Oxidative stress plays a critical role in the pathogenesis of UC by inducing cellular damage and inflammation in the colon60. AKT1 is a major protein of PI3K/AKT pathway which induce the production of pro-inflammatory cytokines61 such as TNF correlate with increased neutrophil accumulation and activity, which directly contributes to oxidative stress and subsequent epithelial injury in UC62. HIF1A overexpression has been shown to activate pathways that induce oxidative stress63. Β-catenin (CTNNB1) can enhance ROS production, which contributes to cellular damage and apoptosis64. The present study revealed that the phytoconstituents have regulated AKT1, TNF, HIF1A and CTNNB1 which are involved in inducing oxidative stress. Previous experimental studies states that stem bark of B. monosperma exhibit anti-oxidative activity which supports our findings65.

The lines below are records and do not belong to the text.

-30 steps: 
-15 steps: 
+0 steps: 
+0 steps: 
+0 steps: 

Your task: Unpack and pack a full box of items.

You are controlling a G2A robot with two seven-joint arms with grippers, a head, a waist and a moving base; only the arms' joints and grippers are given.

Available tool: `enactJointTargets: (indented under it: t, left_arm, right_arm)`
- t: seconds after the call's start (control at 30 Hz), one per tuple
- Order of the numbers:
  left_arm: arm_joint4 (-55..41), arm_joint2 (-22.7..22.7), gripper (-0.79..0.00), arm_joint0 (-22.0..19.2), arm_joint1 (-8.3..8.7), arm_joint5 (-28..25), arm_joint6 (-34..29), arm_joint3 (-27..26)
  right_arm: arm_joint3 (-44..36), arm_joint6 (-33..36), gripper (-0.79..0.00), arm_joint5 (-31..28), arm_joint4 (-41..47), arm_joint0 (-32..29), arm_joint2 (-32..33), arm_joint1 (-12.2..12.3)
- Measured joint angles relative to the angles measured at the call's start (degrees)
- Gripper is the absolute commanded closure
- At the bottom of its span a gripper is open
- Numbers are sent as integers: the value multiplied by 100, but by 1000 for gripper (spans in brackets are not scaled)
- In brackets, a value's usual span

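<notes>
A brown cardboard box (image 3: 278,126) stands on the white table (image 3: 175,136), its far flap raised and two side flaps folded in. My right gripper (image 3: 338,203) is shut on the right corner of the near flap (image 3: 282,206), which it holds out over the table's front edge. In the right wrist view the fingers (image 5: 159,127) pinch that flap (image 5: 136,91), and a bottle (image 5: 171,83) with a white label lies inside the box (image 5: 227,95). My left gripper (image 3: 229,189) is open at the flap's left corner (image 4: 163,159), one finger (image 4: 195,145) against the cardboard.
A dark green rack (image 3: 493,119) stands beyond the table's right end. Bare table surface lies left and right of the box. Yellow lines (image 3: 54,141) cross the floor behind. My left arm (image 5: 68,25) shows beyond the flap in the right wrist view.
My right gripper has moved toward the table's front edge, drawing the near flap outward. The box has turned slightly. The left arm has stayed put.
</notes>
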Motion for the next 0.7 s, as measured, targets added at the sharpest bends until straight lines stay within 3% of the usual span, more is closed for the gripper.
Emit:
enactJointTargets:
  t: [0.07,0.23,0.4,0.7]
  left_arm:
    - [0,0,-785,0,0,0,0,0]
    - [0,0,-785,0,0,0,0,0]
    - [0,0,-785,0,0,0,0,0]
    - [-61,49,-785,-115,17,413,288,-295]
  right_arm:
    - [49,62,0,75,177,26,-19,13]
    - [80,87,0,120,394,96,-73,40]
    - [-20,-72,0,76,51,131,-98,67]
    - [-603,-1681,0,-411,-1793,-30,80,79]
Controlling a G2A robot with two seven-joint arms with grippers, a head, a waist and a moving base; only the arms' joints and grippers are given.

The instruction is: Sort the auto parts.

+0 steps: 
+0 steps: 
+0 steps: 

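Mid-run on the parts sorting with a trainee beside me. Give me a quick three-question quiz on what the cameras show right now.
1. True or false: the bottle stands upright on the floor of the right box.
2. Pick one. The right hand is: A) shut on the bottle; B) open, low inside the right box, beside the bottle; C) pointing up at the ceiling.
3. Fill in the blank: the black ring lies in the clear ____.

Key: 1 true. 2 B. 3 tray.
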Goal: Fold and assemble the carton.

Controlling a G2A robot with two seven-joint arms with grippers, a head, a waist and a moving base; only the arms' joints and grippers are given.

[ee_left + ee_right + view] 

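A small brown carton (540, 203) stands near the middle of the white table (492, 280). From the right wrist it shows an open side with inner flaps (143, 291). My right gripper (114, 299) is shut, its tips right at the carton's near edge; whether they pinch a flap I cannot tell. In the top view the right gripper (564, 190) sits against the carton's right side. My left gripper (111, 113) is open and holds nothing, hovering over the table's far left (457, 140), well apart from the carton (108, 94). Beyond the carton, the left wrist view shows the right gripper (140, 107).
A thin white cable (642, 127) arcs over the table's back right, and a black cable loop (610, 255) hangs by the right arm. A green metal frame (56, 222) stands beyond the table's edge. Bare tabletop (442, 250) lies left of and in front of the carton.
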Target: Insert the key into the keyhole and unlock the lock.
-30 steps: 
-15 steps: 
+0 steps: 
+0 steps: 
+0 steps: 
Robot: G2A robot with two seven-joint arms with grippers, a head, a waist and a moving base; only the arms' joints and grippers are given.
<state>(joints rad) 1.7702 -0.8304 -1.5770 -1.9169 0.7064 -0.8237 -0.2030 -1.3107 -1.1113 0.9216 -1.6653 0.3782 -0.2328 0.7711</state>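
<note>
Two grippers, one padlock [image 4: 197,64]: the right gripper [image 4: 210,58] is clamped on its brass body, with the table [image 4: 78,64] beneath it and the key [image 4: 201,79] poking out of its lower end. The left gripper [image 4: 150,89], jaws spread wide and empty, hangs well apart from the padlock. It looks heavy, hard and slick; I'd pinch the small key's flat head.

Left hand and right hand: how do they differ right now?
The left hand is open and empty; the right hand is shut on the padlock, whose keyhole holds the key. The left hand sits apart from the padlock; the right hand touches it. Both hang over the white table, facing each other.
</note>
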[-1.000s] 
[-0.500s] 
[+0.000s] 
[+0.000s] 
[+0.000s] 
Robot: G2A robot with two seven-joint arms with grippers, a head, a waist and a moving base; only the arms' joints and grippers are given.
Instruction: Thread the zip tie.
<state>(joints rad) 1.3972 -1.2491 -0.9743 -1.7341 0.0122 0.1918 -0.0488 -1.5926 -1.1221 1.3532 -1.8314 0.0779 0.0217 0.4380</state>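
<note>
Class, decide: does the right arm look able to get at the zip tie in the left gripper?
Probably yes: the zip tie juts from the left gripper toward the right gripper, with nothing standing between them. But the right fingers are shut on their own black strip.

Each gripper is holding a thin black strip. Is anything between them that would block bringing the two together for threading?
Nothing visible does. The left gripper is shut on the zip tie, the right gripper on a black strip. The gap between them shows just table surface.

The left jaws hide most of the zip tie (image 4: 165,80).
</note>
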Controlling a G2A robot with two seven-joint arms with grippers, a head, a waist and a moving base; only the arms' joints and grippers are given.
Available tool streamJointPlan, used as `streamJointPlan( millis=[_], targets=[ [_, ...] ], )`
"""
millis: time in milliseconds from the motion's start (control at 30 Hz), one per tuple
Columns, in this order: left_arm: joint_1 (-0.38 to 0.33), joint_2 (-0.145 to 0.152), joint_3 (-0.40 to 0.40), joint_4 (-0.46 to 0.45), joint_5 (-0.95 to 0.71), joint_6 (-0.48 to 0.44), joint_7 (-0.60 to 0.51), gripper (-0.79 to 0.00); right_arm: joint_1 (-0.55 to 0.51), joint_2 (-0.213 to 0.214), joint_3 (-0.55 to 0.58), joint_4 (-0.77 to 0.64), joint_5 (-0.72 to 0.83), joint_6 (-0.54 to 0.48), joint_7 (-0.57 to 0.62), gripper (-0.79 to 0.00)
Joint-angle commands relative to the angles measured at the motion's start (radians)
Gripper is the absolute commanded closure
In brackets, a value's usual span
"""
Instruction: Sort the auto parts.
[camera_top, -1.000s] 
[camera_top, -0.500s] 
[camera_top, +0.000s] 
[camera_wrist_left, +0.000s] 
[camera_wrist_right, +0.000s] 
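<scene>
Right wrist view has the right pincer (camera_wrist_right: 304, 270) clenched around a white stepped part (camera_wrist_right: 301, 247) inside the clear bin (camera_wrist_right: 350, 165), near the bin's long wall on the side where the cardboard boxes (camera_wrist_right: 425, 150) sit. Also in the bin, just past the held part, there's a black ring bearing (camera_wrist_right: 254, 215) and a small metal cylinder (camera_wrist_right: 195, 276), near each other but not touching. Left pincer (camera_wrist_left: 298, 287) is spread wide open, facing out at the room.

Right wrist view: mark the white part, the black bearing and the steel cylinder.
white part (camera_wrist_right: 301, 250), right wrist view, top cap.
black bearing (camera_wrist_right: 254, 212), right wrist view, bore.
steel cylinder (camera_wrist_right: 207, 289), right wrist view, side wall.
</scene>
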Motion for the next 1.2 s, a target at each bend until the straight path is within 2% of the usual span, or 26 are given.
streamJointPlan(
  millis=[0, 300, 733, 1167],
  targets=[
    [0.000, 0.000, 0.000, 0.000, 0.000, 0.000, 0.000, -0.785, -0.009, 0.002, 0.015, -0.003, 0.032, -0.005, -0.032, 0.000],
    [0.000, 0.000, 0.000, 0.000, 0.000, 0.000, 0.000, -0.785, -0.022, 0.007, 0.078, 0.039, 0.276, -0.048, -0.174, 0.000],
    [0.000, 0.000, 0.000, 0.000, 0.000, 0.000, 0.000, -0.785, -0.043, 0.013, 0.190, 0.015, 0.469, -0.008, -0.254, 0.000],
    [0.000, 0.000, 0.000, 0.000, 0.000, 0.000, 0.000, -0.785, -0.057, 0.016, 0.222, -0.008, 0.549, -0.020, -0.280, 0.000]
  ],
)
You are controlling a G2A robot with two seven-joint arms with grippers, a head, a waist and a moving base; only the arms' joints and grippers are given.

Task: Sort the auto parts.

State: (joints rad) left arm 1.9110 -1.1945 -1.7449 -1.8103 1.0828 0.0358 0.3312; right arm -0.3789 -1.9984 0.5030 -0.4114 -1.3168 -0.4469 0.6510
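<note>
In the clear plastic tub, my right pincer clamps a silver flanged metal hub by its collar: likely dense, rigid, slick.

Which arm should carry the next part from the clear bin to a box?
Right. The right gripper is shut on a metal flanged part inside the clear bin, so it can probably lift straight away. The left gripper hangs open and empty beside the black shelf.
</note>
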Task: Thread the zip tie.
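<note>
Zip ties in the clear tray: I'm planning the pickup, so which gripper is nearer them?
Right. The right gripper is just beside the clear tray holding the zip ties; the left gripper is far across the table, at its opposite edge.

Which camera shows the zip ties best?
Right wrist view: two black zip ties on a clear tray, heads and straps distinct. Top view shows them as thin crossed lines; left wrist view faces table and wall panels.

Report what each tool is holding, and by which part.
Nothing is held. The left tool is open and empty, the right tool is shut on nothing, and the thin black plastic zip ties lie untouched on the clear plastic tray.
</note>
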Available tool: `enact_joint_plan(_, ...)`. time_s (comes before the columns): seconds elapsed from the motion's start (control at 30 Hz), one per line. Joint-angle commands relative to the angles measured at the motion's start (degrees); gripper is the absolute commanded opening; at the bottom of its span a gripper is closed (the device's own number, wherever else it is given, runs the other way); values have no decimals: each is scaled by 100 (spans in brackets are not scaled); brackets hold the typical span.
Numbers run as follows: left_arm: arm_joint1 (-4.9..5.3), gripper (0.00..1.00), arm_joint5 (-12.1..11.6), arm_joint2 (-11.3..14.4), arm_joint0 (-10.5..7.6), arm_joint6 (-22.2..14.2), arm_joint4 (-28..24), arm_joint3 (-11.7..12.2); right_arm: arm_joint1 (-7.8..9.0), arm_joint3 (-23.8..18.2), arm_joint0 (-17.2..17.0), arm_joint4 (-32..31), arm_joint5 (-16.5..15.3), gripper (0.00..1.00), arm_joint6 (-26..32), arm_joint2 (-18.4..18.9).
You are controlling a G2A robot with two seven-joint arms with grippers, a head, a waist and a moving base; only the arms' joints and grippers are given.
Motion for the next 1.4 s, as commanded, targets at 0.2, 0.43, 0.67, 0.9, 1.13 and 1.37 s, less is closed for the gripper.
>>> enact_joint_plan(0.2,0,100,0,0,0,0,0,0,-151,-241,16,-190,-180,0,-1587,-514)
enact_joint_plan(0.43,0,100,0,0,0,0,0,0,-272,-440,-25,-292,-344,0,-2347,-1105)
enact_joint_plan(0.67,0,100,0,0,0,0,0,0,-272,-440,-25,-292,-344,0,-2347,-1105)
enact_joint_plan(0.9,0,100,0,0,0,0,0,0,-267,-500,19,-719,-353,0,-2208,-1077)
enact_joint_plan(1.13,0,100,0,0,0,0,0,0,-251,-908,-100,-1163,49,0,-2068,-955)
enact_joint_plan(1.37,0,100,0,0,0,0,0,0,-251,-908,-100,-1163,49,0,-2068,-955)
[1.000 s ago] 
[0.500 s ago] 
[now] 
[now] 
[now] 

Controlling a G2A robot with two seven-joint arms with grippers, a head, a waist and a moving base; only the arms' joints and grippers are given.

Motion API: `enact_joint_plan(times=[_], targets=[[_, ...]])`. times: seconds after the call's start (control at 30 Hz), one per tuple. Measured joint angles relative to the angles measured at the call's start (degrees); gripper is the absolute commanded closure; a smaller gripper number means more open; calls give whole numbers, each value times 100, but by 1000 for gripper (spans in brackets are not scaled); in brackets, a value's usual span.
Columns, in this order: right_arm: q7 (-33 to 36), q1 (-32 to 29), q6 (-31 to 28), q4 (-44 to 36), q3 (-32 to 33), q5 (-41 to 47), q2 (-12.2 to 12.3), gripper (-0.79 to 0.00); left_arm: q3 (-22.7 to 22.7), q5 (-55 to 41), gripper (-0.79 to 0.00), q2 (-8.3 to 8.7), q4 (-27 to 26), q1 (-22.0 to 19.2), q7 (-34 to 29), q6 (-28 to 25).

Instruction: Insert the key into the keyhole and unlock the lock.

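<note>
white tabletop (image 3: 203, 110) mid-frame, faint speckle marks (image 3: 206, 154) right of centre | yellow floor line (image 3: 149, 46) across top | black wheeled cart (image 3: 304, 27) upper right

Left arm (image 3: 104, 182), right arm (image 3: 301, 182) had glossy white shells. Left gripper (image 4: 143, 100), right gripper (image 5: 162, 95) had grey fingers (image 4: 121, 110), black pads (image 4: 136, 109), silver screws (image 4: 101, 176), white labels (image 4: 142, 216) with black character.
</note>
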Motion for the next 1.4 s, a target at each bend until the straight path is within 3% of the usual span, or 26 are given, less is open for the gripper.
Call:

Based on recent findings in network pharmacology, five key target proteins AKT1, MAPK1, MMP9, NF-κB, and RELA were identified as being closely associated with the progression of UC. These targets were subsequently subjected to molecular docking studies with the bioactive compounds of BME to evaluate their potential interactions. Negative binding energy indicates the effective binding to the target. Lower binding energy suggested stable ligand-receptor complex better explained as <-5 kcal/mol called as good binding activity and <-7 kcal/mol called as strong binding activity. Except for the NF-κB all the Glide Scores of the top three phytoconstituents against the other four proteins were in the range of -11.491 to -7.420 kcal/mol. The top-scoring phytocompounds for the aforementioned proteins demonstrated a strong binding interaction with their corresponding targets. It involves unforeseeable bias from the materiality, which could expedite to anonymous fallacy in in-vitro or in-vivo studies. However, this molecular docking outcomes throwback plausible treatment mechanisms and it may direct the animal affirmation experiment.

In summary, this study demonstrates the therapeutic potential of B. monosperma stem bark in UC through integrative in silico approaches involving network pharmacology, molecular docking, and MD simulations. Nonetheless, as the results are derived solely from computational predictions, critical factors such as pharmacokinetics, bioavailability, and phytochemical interactions remain to be experimentally validated. Future in vitro and in vivo investigations, complemented by omics-based approaches, are essential to validate these findings. Collectively, this study identifies B. monosperma as a promising source of lead compounds for UC, bridging its traditional use with modern pharmacological evidence.

Conclusion

Results revealed that B. monosperma stem bark targets key proteins and pathways implicated in UC pathogenesis, including inflammation, oxidative stress, and cell migration. Specifically, compounds from B. monosperma stem bark showed strong predicted interactions with targets like MAPK1, AKT1, and NF-κB, suggesting a potential molecular basis for its therapeutic effects. These in silico findings warrant further experimental validation to confirm the efficacy of the stem bark of B. monosperma as a novel treatment strategy for UC.